EXERCISE DETAILS → Write out the material below exactly, with no line missing.

DATA SEGMENT →
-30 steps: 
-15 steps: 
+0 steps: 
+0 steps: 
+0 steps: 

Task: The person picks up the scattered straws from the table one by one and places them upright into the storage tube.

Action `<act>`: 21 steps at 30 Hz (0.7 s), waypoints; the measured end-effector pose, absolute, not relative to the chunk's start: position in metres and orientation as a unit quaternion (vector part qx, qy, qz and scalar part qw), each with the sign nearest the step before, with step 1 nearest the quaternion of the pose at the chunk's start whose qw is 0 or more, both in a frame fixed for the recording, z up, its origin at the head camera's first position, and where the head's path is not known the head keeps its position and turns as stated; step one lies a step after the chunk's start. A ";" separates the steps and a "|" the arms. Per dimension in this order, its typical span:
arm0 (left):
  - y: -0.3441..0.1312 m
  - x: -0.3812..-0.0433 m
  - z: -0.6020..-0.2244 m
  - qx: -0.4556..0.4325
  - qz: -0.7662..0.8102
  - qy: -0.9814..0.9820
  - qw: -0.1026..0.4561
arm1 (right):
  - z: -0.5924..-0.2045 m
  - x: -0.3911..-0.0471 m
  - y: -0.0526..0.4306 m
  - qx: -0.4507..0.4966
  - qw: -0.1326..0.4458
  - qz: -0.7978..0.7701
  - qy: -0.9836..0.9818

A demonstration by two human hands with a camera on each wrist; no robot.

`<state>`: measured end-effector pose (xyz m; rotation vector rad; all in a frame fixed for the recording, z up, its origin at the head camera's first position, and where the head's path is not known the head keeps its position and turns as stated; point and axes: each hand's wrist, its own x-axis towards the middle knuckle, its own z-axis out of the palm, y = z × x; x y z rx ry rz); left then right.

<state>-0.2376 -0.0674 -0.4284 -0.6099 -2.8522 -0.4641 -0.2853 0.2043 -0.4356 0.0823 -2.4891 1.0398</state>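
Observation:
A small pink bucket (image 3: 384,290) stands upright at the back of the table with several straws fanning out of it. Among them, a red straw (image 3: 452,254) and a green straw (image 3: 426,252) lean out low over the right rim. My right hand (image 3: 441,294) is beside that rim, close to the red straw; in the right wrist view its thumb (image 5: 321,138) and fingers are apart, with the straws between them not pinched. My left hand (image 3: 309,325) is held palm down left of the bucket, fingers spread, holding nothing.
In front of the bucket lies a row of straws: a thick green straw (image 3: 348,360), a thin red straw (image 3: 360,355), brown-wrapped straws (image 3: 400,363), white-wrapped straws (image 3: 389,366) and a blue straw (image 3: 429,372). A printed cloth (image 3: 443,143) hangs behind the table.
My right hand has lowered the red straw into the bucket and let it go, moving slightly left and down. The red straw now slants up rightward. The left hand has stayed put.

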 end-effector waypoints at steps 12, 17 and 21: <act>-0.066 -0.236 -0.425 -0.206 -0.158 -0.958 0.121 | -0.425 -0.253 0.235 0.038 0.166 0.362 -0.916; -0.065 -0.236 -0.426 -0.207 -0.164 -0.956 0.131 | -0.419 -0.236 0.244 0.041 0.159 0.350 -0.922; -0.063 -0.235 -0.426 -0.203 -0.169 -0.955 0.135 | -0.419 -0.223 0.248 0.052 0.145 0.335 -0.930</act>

FINISHED TASK →
-30 steps: 
-15 steps: 
+0 steps: 
+0 steps: 
+0 steps: 

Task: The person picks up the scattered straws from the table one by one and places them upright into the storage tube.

Action `<act>`: 21 steps at 30 Hz (0.7 s), waypoints; the measured end-effector pose, absolute, not relative to the chunk's start: position in metres and orientation as a unit quaternion (vector part qx, qy, qz and scalar part qw), each with the sign nearest the step before, with step 1 nearest the quaternion of the pose at the chunk's start whose qw is 0 or more, both in a frame fixed for the recording, z up, its origin at the head camera's first position, and where the head's path is not known the head keeps its position and turns as stated; step one lies a step after the chunk's start. A ";" separates the steps and a "|" the arms. Per dimension in this order, its typical span:
arm0 (left):
  - y: -0.3441..0.1312 m
  - x: -0.3812..-0.0433 m
  - z: -0.6020..-0.2244 m
  - qx: -0.4556..0.4325
  - qz: -0.7662..0.8102
  - qy: -0.9814..0.9820
  - qw: -0.1026..0.4561
arm1 (right):
  - z: -0.5924..-0.2045 m
  - x: -0.3911..-0.0471 m
  - y: -0.0526..0.4306 m
  - qx: -0.4507..0.4966
  - qw: -0.1326..0.4458
  - qz: -0.7978..0.7701
  - qy: -0.9836..0.9818

A demonstration by two human hands with a camera on each wrist; no robot.

`<state>`: measured end-effector pose (xyz m; rotation vector rad; all in a frame fixed for the recording, z up, its origin at the head camera's first position, and where the head's path is not known the head keeps its position and turns as stated; point and axes: each hand's wrist, its own x-axis towards the middle knuckle, its own z-axis out of the palm, y = z × x; x y z rx ry rz); left then right.

<state>-0.2376 -0.0674 -0.4284 -0.6099 -2.8522 -0.4641 -0.2853 0.2043 -0.4356 0.0823 -2.4891 1.0398</state>
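Observation:
A small pink bucket (image 3: 384,290) stands upright at the back of the table with several straws fanning out of it. Among them, a red straw (image 3: 452,254) and a green straw (image 3: 426,252) lean out low over the right rim. My right hand (image 3: 441,294) is beside that rim, close to the red straw; in the right wrist view its thumb (image 5: 321,138) and fingers are apart, with the straws between them not pinched. My left hand (image 3: 309,325) is held palm down left of the bucket, fingers spread, holding nothing.
In front of the bucket lies a row of straws: a thick green straw (image 3: 348,360), a thin red straw (image 3: 360,355), brown-wrapped straws (image 3: 400,363), white-wrapped straws (image 3: 389,366) and a blue straw (image 3: 429,372). A printed cloth (image 3: 443,143) hangs behind the table.
My right hand has lowered the red straw into the bucket and let it go, moving slightly left and down. The red straw now slants up rightward. The left hand has stayed put.
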
 end-effector waypoints at steps 12, 17 and 21: <act>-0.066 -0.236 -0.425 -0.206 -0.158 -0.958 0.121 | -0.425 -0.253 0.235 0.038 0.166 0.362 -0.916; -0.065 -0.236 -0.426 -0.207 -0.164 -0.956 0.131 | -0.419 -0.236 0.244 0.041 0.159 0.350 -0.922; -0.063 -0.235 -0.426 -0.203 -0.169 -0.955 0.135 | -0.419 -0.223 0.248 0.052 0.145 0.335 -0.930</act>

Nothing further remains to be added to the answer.